__ASSIGNED TASK__
Tally the lines in the records below that contain "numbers" and return only the result.

[Opening THE RECORDS section]

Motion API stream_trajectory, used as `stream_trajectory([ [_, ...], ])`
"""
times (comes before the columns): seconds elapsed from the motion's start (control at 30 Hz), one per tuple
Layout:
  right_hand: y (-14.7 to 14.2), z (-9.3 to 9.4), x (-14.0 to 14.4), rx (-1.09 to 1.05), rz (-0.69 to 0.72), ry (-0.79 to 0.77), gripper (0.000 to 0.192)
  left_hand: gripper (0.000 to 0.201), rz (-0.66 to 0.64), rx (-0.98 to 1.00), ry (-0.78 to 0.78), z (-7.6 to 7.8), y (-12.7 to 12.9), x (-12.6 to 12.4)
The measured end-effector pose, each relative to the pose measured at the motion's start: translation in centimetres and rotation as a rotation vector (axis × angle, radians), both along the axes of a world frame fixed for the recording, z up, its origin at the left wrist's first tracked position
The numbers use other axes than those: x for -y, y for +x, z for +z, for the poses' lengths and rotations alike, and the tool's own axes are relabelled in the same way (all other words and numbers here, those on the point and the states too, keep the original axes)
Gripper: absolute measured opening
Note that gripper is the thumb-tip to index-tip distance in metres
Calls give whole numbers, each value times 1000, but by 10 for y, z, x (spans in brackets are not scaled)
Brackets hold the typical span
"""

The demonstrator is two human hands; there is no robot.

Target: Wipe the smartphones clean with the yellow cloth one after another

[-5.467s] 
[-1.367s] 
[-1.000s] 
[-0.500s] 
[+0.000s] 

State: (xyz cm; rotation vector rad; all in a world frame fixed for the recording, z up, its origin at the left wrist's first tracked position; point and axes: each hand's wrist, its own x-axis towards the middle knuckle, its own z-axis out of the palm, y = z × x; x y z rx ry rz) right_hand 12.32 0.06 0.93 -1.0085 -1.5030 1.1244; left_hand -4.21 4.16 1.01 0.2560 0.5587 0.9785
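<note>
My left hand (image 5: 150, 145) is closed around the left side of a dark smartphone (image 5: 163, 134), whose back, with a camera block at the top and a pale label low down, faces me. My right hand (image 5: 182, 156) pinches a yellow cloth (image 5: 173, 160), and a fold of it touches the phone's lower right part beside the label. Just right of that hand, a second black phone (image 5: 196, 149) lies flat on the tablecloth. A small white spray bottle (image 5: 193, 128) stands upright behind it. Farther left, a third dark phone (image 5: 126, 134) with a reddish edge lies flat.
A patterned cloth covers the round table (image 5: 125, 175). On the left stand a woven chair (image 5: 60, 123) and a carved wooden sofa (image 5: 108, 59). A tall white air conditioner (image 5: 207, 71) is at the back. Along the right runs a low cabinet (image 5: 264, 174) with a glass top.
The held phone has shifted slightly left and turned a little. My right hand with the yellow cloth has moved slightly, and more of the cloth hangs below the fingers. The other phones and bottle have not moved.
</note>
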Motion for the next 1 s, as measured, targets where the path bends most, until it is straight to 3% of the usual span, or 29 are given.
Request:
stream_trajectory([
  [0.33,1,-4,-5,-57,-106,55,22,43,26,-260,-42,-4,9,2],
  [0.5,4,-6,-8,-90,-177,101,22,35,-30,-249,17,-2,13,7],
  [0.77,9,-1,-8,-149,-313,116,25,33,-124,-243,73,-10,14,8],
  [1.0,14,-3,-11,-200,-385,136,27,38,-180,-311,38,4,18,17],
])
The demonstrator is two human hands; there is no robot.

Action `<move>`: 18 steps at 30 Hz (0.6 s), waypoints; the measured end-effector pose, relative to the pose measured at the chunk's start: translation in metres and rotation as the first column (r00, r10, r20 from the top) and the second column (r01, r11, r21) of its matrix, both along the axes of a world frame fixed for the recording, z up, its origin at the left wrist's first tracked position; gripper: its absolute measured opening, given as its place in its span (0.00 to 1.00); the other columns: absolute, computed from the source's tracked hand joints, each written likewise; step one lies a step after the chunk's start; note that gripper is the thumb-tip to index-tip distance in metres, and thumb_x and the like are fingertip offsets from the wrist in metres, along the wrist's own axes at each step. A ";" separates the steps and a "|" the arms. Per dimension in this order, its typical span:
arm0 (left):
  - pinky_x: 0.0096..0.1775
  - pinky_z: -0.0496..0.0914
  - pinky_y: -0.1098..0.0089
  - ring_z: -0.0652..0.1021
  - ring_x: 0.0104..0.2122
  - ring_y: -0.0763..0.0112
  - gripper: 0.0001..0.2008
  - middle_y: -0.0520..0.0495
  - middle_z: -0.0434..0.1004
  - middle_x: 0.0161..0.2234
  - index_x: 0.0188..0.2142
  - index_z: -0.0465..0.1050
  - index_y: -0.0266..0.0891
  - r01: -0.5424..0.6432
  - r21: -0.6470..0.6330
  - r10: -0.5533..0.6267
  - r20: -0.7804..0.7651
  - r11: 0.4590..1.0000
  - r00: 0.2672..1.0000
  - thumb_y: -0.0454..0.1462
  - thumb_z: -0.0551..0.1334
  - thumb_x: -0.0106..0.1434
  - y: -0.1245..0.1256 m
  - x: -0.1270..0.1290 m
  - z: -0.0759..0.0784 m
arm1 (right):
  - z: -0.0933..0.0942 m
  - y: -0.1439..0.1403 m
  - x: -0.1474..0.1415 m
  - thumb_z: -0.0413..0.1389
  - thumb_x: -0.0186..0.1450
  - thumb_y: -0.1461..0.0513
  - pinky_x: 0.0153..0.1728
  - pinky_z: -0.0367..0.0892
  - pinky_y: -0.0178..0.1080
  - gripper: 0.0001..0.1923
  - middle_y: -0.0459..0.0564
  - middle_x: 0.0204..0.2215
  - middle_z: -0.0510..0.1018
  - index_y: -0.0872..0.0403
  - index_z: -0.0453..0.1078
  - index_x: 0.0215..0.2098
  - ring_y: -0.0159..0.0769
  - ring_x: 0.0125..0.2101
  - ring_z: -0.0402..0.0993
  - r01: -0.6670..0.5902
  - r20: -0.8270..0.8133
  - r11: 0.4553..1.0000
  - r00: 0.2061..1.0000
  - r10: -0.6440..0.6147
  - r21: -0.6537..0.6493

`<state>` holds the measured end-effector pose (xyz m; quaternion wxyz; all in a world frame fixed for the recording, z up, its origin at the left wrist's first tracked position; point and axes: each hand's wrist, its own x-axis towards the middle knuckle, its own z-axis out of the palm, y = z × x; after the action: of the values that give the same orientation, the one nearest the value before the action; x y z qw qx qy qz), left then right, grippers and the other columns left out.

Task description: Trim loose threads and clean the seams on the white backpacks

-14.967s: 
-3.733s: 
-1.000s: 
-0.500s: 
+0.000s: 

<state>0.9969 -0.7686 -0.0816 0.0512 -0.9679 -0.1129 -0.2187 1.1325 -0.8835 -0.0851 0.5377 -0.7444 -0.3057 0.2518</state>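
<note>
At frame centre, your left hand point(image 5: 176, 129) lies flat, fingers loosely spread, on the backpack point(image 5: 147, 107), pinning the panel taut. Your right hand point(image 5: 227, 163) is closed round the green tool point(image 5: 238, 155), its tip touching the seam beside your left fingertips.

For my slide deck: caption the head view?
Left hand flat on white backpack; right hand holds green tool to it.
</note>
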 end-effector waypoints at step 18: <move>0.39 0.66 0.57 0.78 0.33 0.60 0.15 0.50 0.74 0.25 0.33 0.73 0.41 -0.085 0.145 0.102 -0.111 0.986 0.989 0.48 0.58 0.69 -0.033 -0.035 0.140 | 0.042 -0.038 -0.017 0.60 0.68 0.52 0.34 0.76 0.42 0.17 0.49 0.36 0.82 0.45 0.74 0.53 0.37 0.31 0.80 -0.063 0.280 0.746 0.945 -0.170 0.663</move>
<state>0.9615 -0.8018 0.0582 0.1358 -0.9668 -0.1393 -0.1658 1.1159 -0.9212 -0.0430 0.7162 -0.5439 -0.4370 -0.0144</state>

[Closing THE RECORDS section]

__ANSWER AREA__
2